About other programmers, I think it's telling "Why the luck stiff" referred to
John Lilly's metaprogramming of the mind in his famous kaleidoscopic Ruby
guide page 107:

"You might be inclined to think that metaprogramming is another hacker word
and was first overheard in private phone calls between fax machines. Honest to
God, I am here to tell you that it is stranger than that. Metaprogramming
began with taking drugs in the company of dolphins."

"We learn. But first we learn to learn. We setup programming in our mind which
is the pathway to further programming. (Lilly is largely talking about
programming the brain and the nervous system, which he collectively called the
biocomputer.) Lilly’s metaprogramming was more about feeding yourself imagery,
reinventing yourself, all that.
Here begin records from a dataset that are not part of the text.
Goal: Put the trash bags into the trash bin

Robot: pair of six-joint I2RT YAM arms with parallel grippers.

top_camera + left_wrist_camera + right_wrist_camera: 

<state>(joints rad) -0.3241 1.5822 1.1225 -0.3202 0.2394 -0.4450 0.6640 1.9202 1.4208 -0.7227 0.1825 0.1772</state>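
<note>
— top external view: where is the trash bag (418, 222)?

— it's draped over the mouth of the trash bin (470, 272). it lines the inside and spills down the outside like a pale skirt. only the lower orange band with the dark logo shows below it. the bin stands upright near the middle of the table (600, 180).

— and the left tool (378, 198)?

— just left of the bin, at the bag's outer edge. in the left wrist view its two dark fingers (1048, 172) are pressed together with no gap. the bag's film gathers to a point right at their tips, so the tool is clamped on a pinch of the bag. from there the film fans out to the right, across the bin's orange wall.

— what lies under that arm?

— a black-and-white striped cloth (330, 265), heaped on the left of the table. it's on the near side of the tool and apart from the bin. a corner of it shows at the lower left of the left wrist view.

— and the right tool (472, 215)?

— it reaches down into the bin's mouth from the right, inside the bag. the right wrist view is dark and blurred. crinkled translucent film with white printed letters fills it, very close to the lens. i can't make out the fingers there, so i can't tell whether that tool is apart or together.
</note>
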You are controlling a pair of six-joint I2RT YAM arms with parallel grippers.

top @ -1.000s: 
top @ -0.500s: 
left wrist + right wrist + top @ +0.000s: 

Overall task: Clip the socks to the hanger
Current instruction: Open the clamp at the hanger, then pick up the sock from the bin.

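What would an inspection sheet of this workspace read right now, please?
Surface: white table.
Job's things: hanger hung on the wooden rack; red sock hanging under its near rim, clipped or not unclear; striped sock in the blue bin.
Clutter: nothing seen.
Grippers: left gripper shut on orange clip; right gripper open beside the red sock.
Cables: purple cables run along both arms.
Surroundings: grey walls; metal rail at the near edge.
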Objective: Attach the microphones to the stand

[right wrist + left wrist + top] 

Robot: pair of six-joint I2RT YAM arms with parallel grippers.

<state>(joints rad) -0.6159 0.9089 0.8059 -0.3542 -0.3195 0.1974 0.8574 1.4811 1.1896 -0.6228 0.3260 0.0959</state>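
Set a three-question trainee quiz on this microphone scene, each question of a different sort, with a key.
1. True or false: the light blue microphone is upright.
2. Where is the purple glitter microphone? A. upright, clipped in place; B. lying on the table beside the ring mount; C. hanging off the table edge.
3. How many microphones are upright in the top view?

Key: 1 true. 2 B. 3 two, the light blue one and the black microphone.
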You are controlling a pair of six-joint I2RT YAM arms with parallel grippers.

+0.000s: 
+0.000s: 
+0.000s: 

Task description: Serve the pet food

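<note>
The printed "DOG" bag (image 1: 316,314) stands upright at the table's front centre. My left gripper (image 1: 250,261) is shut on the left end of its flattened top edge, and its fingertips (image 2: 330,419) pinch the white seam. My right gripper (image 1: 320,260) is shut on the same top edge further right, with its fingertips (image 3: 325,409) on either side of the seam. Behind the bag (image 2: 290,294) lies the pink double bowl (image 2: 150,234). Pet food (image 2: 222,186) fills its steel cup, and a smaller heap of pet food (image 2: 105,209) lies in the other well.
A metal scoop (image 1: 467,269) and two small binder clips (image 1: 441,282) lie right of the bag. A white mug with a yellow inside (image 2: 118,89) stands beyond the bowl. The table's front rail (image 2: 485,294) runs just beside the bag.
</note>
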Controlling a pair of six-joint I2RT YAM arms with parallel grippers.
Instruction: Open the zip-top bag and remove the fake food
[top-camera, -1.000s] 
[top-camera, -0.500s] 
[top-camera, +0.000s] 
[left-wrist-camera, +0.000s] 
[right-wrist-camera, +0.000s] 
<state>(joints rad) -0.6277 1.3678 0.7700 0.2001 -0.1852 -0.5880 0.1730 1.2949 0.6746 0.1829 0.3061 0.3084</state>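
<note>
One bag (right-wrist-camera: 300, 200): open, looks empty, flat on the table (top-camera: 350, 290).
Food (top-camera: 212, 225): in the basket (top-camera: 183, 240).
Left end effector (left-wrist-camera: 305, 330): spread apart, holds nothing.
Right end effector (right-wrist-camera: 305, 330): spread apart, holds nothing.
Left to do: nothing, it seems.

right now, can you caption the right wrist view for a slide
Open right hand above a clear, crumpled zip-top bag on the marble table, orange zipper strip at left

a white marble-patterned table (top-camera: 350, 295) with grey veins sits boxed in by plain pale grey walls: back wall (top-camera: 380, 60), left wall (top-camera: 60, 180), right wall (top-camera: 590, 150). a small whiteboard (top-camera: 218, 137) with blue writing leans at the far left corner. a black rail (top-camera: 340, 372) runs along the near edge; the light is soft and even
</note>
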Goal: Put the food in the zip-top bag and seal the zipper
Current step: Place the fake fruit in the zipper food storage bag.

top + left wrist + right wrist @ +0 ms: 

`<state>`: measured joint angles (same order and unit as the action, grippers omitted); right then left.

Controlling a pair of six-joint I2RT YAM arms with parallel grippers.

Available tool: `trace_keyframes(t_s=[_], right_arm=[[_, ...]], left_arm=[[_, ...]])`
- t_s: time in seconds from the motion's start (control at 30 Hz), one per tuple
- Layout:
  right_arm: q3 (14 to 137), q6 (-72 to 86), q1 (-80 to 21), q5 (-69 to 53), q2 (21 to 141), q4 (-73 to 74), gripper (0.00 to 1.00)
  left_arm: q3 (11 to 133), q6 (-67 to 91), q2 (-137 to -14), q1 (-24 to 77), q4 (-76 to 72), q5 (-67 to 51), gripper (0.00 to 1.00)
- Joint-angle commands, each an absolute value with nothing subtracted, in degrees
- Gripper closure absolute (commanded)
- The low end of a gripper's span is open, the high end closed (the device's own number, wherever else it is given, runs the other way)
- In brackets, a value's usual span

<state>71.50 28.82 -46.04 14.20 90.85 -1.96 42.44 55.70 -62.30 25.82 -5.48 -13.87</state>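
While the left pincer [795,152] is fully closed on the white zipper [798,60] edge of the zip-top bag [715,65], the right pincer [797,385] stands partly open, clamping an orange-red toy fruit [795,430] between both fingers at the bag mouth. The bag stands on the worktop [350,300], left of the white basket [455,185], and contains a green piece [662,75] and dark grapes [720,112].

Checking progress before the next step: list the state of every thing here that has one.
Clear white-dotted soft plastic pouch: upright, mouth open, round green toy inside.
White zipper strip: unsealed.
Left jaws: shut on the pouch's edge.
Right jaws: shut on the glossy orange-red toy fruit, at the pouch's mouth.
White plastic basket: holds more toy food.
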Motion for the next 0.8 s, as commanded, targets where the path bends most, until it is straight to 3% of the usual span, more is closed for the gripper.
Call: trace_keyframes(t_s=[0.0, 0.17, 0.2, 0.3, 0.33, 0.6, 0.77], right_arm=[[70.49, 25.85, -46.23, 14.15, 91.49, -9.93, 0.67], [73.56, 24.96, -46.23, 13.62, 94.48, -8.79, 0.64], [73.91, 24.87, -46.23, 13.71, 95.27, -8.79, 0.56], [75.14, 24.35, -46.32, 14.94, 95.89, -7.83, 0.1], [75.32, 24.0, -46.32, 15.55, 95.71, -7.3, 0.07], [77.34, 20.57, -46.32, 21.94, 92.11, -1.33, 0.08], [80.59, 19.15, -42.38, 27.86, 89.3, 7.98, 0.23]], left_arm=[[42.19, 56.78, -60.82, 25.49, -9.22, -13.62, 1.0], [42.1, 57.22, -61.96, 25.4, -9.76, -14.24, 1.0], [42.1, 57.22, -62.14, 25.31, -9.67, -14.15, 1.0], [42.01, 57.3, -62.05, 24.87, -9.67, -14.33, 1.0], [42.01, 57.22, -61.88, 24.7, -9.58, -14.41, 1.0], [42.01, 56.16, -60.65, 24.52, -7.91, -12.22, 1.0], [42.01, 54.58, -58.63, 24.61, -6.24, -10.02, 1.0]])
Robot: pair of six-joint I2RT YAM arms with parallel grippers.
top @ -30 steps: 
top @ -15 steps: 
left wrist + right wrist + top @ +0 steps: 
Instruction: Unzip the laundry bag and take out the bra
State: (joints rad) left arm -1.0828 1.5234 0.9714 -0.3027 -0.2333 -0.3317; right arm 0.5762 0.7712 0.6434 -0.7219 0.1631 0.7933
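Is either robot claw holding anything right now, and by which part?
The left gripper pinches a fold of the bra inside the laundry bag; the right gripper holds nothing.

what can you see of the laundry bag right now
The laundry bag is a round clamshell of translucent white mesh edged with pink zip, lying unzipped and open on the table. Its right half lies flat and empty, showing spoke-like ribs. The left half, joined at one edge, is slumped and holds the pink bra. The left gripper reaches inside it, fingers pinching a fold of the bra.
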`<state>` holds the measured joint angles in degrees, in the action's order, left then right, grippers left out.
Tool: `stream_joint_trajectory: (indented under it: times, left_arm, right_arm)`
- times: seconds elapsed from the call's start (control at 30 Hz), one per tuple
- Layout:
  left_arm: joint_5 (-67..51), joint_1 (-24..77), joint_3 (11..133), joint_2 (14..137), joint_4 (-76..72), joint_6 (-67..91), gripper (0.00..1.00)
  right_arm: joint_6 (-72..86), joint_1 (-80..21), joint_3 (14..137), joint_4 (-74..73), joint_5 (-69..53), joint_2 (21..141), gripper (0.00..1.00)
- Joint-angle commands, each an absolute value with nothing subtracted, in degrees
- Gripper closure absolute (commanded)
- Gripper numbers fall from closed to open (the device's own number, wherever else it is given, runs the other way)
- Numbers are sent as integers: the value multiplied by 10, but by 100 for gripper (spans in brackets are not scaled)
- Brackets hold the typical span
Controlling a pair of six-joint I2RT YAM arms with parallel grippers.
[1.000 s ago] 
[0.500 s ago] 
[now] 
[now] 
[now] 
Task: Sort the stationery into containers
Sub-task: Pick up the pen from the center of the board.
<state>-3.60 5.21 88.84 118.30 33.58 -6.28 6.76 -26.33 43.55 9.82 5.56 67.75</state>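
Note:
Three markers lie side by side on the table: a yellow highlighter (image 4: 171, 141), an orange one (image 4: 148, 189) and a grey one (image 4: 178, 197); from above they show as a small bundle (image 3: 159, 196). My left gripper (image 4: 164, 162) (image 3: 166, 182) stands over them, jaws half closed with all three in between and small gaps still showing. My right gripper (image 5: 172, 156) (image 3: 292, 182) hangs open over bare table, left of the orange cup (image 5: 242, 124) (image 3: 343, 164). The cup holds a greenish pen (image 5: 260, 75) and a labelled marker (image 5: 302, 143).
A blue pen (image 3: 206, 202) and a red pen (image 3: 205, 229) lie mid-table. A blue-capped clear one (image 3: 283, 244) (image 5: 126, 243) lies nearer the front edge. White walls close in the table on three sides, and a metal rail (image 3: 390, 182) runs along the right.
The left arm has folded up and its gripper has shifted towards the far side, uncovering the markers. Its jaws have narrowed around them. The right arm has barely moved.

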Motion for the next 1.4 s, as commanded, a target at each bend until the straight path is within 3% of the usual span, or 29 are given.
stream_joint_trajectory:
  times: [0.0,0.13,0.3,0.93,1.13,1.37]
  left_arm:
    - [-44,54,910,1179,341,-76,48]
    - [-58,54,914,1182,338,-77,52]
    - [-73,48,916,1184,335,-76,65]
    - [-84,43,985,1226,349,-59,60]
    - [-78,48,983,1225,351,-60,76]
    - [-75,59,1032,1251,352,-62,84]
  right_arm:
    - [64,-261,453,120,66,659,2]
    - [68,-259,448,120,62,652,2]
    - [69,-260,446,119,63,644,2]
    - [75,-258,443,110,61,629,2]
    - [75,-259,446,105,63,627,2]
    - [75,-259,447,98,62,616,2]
This sort of thinking links directly to folks
out there who dabble in shamanism, wave their hands over tarot cards and wake
up early for karate class. I guess you could say metaprogramming is New Age,
but it’s all settled down recently into a sleeping bag with plain old
nerdiness. (If you got here from a Google search for “C++ Metaprogramming”,
stick around, but I only ask that you burn those neural pathways that
originally invoked the search. Many thanks.)"

For sure mushrooms and psylocybin are unsuitable for programming, but low
doses of cocaine, acid or 2C-* might have their value. The best programmer
however learns to meta-program and hack his mind without chemicals.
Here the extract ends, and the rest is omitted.